Your goal: Both the line with "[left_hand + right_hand" and the line with "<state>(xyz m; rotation" in the records below must appear in the output, along with every line between them, exactly and with nothing added.

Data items
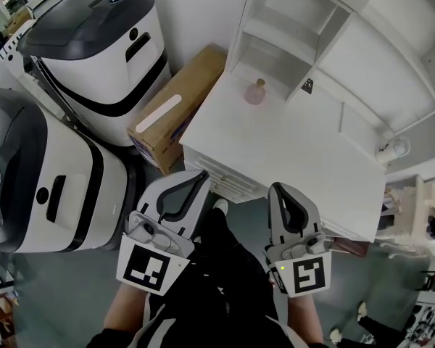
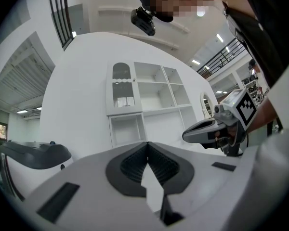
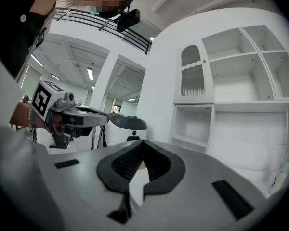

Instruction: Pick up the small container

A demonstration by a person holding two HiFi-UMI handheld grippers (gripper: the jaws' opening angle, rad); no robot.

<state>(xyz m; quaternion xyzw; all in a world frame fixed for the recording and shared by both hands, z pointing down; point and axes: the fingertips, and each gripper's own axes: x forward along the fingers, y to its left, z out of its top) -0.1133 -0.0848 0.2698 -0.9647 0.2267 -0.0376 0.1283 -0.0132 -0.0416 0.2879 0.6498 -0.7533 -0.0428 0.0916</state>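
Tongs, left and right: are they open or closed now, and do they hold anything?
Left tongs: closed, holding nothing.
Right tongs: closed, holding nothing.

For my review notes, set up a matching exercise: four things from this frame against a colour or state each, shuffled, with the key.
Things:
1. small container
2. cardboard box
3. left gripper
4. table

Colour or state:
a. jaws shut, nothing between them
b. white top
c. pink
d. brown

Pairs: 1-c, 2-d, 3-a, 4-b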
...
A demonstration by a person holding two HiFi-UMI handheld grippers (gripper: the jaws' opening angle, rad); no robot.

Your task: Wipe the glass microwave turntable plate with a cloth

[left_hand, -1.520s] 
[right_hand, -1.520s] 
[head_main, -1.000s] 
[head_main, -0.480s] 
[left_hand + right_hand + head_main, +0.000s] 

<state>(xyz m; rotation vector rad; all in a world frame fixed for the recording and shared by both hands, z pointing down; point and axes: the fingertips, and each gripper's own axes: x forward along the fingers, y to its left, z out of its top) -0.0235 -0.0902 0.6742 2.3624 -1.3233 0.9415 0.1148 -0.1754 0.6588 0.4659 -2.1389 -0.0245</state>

Task result:
[left_hand + right_hand + head_main, +0.000s] 

<state>(xyz m; rotation vector rad; all in a world frame fixed for the recording and shared by both hands, z pointing down; point and axes: the fingertips, and each gripper's own axes: x forward along the fingers, y to its left, z out of its top) -0.0235 -0.0902 0.6742 2.3624 -1.3233 0.9415 0.1148 -0.1754 0.6588 0.4659 -2.1389 -0.0245</state>

The answer has been written out completely.